В общем, скоро нас осталось столько, сколько я сказал вначале. За себя скажу — мне просто страшно было уходить. За остальных — не знаю. И ещё — Инна Павловна, которая как-то о нас заботилась. Может, ещё и поэтому не уходили — тут был взрослый…
Света давно не было. Воды тоже, и канализация не работала. Да вообще ничего не работало, хорошо, что уже был май и ночи стояли тёплые.
А потом… потом…
…Мы их увидели, когда торчали на подоконнике между этажами. Я это часто вижу во сне. Улица, ветер гоняет пакет. На той стороне — пирамидалки в свежей зелени. Стоит какой-то дед с палкой.
А посреди улицы идут люди. Много, около сотни. В военной форме — не такой, как наша, стволы оружия влево-вправо, как в кино. А между ними едут угловатые машины, не очень большие, пятнистые. С ООНовскими флагами, и стволы тоже влево-вправо. Люди в машинах смотрели по сторонам. Мы с Тёмычем — а как раз мы сидели на подоконнике — как маленькие, бросились к Инне Павловне…
…К нам пришли ближе к вечеру. Мы все сидели в одной комнате, в девчоночьей спальне на втором этаже — мы и Инна Павловна. Я теперь-то понимаю — надо было сразу уходить. Но мы от того, что происходило, как-то окаменели. Я даже не помню, что делали весь день. По-моему, просто — сидели в комнате, даже молча. И всё. А потом по всему пустому зданию как-то очень громко раздались шаги, голоса, оклики. Смех. Смех был самым страшным. Мы повставали и сгрудились в углу. Дрын начал икать, громко так, я сперва удивился, а потом испугался — услышат… Девчонки затолкали младших за себя и как-то неосознанно прикрыли, как могли — собой и руками. А эти шли долго-долго, и я смотрел на дверь и думал только — ну что вы, скорее же идите, я не могу так…
И они вошли. Сперва один — вскинул оружие, но тут же его опустил и что-то сказал в коридор. Вошли ещё двое. Они все были молодые, не очень высокие, смуглые. И смотрели на нас удивлённо-непонимающе. На рукавах курток я увидел жёлто-сине-красные нашивки и вспомнил вдруг, что это флаг Колумбии. В нашем кабинете рядом с моей партой висела карта мира, а внизу — флажки разных государств. Я иногда подолгу смотрел и почти все запомнил. Это был колумбийский. Точно.
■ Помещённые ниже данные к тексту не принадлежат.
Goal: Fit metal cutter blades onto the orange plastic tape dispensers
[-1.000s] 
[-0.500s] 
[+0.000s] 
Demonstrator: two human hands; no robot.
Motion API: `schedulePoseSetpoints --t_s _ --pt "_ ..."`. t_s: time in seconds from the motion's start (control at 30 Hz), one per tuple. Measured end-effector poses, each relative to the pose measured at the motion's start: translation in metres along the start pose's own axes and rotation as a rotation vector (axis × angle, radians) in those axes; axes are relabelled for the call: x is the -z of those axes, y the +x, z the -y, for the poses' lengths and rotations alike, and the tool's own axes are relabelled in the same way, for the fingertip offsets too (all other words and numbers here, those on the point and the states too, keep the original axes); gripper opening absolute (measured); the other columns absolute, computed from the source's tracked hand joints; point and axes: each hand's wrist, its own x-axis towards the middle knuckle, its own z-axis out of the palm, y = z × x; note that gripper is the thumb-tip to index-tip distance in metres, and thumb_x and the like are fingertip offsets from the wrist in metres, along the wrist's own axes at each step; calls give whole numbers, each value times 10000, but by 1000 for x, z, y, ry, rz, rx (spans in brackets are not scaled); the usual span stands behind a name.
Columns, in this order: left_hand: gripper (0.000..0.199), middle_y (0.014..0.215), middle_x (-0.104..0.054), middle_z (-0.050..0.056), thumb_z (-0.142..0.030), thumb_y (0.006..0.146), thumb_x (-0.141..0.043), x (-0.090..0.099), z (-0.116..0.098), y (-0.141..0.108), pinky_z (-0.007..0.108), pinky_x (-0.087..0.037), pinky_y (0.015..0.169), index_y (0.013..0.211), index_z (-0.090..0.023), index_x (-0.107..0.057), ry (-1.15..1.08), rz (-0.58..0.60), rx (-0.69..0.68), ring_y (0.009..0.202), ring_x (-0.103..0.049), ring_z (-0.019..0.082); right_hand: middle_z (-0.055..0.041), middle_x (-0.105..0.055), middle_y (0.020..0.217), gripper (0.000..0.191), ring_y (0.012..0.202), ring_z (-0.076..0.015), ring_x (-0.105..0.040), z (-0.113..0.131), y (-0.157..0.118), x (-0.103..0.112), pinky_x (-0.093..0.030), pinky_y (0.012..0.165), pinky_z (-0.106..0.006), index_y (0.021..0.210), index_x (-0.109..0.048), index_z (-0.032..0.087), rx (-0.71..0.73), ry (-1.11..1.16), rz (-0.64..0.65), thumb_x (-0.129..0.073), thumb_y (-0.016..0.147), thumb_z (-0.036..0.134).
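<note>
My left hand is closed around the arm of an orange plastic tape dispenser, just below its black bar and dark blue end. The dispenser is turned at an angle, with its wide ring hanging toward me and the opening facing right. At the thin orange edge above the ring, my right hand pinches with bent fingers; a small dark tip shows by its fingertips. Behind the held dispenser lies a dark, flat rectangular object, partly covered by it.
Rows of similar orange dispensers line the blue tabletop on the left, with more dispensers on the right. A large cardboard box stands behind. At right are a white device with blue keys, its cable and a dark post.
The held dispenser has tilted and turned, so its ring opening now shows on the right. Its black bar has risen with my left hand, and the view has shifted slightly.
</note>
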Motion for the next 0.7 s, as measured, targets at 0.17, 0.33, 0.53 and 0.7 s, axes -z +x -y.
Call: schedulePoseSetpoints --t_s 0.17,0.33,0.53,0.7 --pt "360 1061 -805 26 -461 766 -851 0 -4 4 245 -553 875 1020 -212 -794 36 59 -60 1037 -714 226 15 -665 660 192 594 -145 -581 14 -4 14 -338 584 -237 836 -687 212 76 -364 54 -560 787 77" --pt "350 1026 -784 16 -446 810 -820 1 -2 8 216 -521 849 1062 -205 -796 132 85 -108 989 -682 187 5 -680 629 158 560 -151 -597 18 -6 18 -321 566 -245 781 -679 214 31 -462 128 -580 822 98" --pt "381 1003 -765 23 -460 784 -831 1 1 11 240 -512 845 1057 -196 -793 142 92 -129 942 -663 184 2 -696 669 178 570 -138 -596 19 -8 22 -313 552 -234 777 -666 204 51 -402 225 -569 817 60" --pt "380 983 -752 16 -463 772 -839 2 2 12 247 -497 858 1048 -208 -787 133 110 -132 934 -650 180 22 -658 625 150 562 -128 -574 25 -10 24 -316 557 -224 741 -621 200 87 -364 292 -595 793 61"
Они долго на нас смотрели. А мы на них. Или это мне показалось, что долго, от страха? Хотя не помню, чтобы я очень боялся. Я стал очень сонный и вялый, никакой прямо. Потом один вышел, что-то буркнув. Инна Павловна стала говорить по-английски — я не понимал, но она говорила быстро, высоким голосом.
А потом один из солдат подошёл к нам и ударил её в живот прикладом винтовки — М16, это даже пацаны знают, что есть такая и как она выглядит. Ударил, за вывернутую руку оттащил к кроватям, ударил ещё раз — в лицо… и стал делать это.
Я сто раз видел это по видаку. Но тут не было ничего похожего. Он просто хрюкал как-то и двигался на женщине, приспустив штаны, а на ней всё разорвав. Снаряжение ему мешало, я это видел. Мы все видели и все смотрели, только девчонки старались закрыть младшим глаза. Второй солдат стоял у дверей, курил и улыбался. А слушал, как икает Дрын, как очень трудно дышит Генок и хнычет кто-то из младших. Я слушал и думал, что у меня теперь никогда в жизни не встанет. Так и думал. Только об этом.